Ticari balıkçılık faaliyetleri de deniz zeminindeki yaşam alanlarını tehdit eden diğer bir faktördür.
Deniz zeminiyle sınırlı ilişkide olan fanyalı ve sade uzatma ağları yanında direç ve algarna ağları Karadeniz’in sınırlı sığ alanlarında deniz zemini tarayarak kum midyesi ve deniz salyangozu avcılığında yaygın olarak kullanılmaktadır.
Her ne kadar pelajik balıkların avcılığında kullanılsa da mevcut gırgır ağlarının derinlikleri av sahalarından kat kat fazla olmasına rağmen bölge kısıtlaması olmaması nedeniyle deniz zemini ile yoğun ilişki içersindedir.

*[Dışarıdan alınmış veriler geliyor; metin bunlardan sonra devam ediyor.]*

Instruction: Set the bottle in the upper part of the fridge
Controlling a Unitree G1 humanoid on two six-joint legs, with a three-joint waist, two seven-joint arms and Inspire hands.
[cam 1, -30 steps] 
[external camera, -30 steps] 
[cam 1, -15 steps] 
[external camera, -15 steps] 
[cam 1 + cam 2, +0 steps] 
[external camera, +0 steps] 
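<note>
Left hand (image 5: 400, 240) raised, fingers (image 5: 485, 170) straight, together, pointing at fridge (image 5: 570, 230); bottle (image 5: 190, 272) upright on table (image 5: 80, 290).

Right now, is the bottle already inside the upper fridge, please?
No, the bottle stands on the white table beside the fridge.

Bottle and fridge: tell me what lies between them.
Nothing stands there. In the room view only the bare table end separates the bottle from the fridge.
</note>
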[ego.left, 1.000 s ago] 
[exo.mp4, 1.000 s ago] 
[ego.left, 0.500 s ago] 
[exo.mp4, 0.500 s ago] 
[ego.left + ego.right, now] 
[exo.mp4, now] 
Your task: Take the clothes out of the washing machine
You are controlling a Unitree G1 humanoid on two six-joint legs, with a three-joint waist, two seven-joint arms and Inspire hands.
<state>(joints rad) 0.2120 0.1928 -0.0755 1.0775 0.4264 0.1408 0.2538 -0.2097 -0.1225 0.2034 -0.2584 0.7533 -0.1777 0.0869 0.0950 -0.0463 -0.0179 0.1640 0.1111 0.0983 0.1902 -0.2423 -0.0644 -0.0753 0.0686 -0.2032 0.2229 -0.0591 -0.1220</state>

Ülkemizin Karadeniz kıyılarında belli bölgelerde ve kıyıdan 3 mil mesafe dışında kullanımına izin verildiği halde yetersiz kontrol nedeniyle yasak bölgelerde yapılan trol avcılığı da mevcut kıyısal habitatları tehdit etmektedir.
Hem kendine özgü tür çeşitliliği hem de var olan doğal ve insan yapısı etkiler nedeniyle Karadeniz’deki sınırlı miktardaki doğal habitatın korunması, tahrip olmuş alanların iyileştirilmesi ve destekleyici yeni yaşam alanları oluşturulması daha fazla önem kazanmaktadır.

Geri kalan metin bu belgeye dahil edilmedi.